English | MP4 | AVC 1280×720 | AAC 44KHz 2ch | 160 lectures (17h 29m) | 6.76 GB

Learn to extract data from the web with python with just one course, covering selectolax, playwright, scrapy and more

Welcome to the Ultimate Web Scraping With Python Bootcamp, the only course you need to go from a complete beginner in python to a very competent web scraper.

Web scraping is the process of programmatically extracting data from the web. Scraping agents visit a web resource, extract content from it, and then process the resulting data in order to parse some specific information of interest.

Scraping is the kind of programming skill that offers immediate feedback, and can be used to automate a wide variety of data collection and processing tasks.

We will methodically cover everything you need to know to write web scraping agents in python.

This bootcamp is organized in three parts of increasing difficulty designed to help you progressively build your skill.

Part I – Begin

We’ll start by understanding how the web works by taking a closer look at HTTP, the key application layer communication protocol of the modern web. Next, we’ll explore HTML, CSS, and JavaScript from first principles to get a deeper understanding of how website are built. Finally, we’ll learn how to use python to send HTTP requests and parse the resulting HTML, CSS, and JavaScript to extract the data we need. Our goal in the first part of the course is to build a solid foundation in both web scraping and python, and put those skills to practice by building functional web scrapers from scratch. Selected topics include:

  • a detailed overview the request-response cycle
  • understanding user-agents, HTTP verbs, headers and statuses
  • understanding why custom headers can often be used to bypass paywalls
  • mastering the requests library to work with HTTP in python
  • what stateless means and how cookies work
  • exploring the role of proxies in modern web architectures
  • mastering beautifulsoup for parsing and data extraction

Part II – Refine

In the second part of the course, we’ll build on the foundation we’ve already laid to explore more advanced topics in web scraping.
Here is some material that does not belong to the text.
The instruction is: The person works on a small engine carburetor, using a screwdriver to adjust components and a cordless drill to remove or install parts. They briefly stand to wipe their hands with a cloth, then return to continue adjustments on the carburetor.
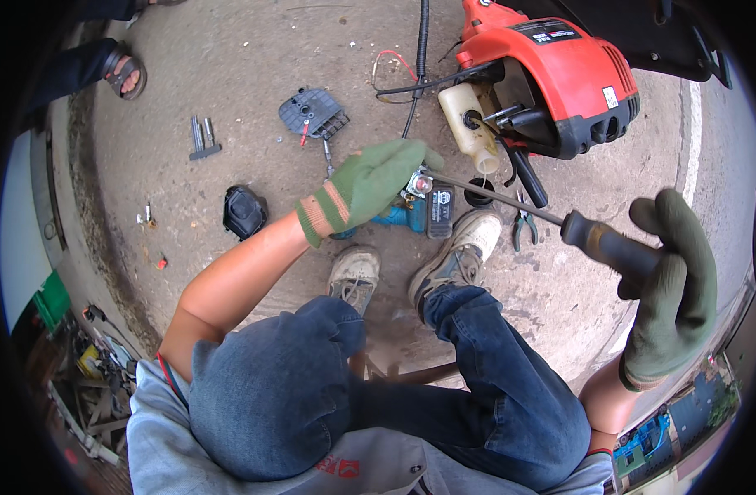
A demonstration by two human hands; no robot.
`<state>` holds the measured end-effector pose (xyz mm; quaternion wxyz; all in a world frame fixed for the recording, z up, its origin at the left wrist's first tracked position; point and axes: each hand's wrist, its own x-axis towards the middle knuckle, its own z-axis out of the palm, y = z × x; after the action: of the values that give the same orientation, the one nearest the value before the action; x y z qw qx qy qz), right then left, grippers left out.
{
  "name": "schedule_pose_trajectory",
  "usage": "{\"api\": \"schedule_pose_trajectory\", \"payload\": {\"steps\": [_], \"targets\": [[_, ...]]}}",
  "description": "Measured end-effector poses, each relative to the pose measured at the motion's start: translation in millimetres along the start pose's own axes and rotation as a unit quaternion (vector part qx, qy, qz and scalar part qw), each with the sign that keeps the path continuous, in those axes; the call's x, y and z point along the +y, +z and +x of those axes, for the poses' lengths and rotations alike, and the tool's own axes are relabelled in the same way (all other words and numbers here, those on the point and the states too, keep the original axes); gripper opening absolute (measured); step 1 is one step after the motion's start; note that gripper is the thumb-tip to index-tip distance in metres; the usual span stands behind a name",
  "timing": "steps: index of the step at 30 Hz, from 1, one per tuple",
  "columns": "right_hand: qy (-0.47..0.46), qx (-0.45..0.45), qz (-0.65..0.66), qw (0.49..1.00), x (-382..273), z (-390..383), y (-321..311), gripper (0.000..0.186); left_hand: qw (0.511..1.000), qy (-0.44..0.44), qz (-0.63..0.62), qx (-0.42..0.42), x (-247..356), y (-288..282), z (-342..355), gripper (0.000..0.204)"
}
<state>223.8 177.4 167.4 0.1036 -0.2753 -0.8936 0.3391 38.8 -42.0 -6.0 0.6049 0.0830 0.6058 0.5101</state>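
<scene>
My left hand (374, 177), in a green glove, is closed round a small metal carburetor (419, 185) with a clear bulb on its face. My right hand (675, 285), gloved too, grips a dark-handled screwdriver (597, 239). The long shaft slants left and its tip meets the carburetor; the exact contact point is too small to tell. Below the left hand, a teal cordless drill (401, 217) with a dark battery (441, 213) lies on the ground, partly covered by the hand.
A red engine housing (572, 62) with a whitish fuel tank (459, 120) lies at far right. Pliers (522, 227) and a black round cup (479, 194) are near my shoe (477, 235). A dark plate (312, 111), black cover (244, 212) and another person's foot (127, 78) are leftward.
</scene>
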Motion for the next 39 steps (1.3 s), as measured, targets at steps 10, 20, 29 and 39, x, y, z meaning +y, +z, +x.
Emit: {"api": "schedule_pose_trajectory", "payload": {"steps": [10,20,29,39], "targets": [[0.016,-0.017,0.013,1.000,-4,-1,-4,0.063,1.000,0.005,0.007,-0.008,1,0,0,0.048],[-0.010,-0.001,0.009,1.000,-4,-2,-3,0.072,1.000,-0.007,0.001,0.002,3,2,0,0.049],[0.070,-0.008,0.097,0.993,-16,-9,1,0.082,0.996,0.002,0.086,0.008,3,-1,1,0.047],[0.002,-0.019,0.136,0.991,-11,-20,-16,0.063,1.000,-0.022,0.005,0.009,9,1,0,0.045]]}}
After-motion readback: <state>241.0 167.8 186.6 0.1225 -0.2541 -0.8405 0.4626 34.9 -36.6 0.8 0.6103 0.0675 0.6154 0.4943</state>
We’ll learn how to scrape dynamic websites that use JavaScript to render their content, by setting up Microsoft Playwright as a headless browser to automate this process. We’ll also learn how to identify and emulate API calls to scrape data from websites that don’t have formally public APIs. Our projects in this section will include an image scraper that can download a set number of high-resolution images given some keyword, as well as another scraping agent that extracts price and content of discounted video games from a dynamically rendered website. Topics include:

  • identifying and using hidden APIs and understanding the benefits they offer
  • emulating headers, cookies, and body content with ease
  • automatically generating python code from intercepted API requests using postman and httpie
  • working with the highly performant selectolax parsing library
  • mastering CSS selectors
  • introducing Microsoft Playwright for headless browsing and dynamic rendering

Part III – Master

In the final part of the course, we’ll introduce scrapy. This will give us an excellent, time-tested framework for building more complex and robust web scrapers. We’ll learn how to set up scrapy within a virtual environment and how to create spiders and pipelines to extract data from websites in a variety of formats. Having learned how to use scrapy, we’ll then explore how to integrate it with Playwright so that we tackle the challenge of scraping dynamic websites from right within scrapy. We’ll conclude this section by building a scraping agent that executes custom JavaScript code before returning the resulting HTML to scrapy. Some topics from this section:

  • learning how to set up scrapy and explore its command line interface (“the scrapy tool”)
  • dynamically explore response objects using scrapy shell
  • understand and define item schemas and load data using itemloaders and input/output processors
  • integrate Playwright into scrapy to tackle dynamically rendered JavaScript sites
  • write PageMethods to specify highly specific instructions to the headless browser from right within scrapy
  • define custom pipelines for saving into SQL databases and highly customized output formats

In this bootcamp, I will take you step-by-step through engaging video lectures and teach you everything you need to know to get started with web scraping in python.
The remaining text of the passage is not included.